OpenEars 1.7: introducing dynamic grammar generation

10 April

UPDATE: The CMU Sphinx project of Carnegie Mellon University’s Speech department seems to like the new grammar format! Thanks!

Last September I was at iOSDevUK, which is a lovely iOS developer conference on the Welsh coast at the University of Aberystwyth, and a friend asked me what the next feature for OpenEars would be after Spanish support.

I said that before I added anything else, I needed to get rid of technical debt and fix all the known bugs in OpenEars and the plugins, and unbeknownst to me there was also a 64-bit architecture change looming on the horizon. So, in reality it ended up being “get everything 64-bit functional, pay off some technical debt, fix all the known bugs, then fix the bugs I introduced while fixing the bugs.” That last one was OpenEars 1.66 that came out last week.

There was another answer I wanted to give because there’s been something nagging at me for about the last year, but it was very clear that after all of the new technology additions in 2012 and 2013 to Politepix’s line it was time to do some maintenance and make sure things would be sustainable.
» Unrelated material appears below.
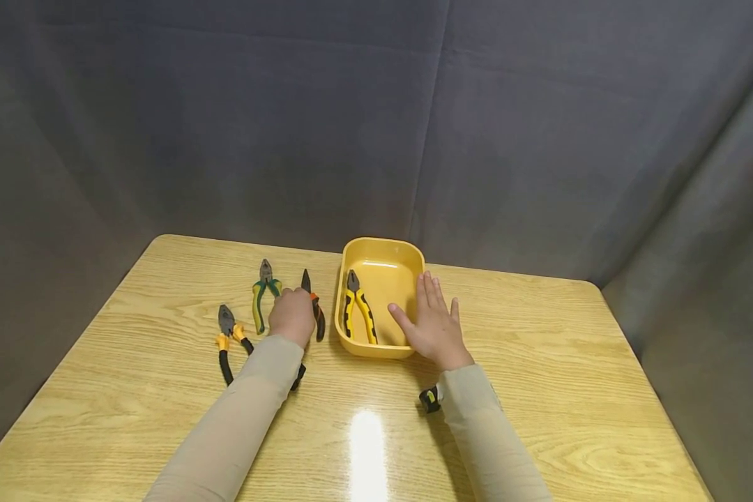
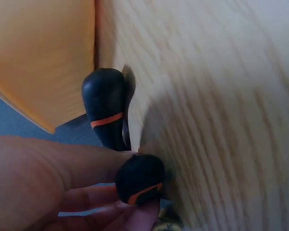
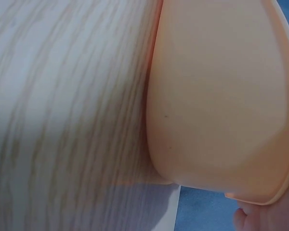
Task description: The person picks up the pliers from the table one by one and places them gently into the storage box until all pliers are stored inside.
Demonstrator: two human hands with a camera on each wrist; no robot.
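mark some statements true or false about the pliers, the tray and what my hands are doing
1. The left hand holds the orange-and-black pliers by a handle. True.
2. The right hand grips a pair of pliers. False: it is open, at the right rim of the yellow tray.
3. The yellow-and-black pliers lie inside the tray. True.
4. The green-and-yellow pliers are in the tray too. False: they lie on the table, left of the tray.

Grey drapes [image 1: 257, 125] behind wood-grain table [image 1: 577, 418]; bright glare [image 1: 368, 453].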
But something really was nagging at me.

Since February 2013 I’ve been extremely lucky to get to give some talks at industry conferences about speech recognition and speech synthesis as a human interface for mobile apps.

In my talk I always mention that for an app with a small vocabulary, one element of good interface design is deciding whether you want to use a probability-based language model such as an ARPA model, or a rules-based grammar such as a JSGF grammar, because choosing the right one for your use case has a large potential for improving user experience. This is a reasonable enough observation because Pocketsphinx supports the JSGF format so OpenEars does as well.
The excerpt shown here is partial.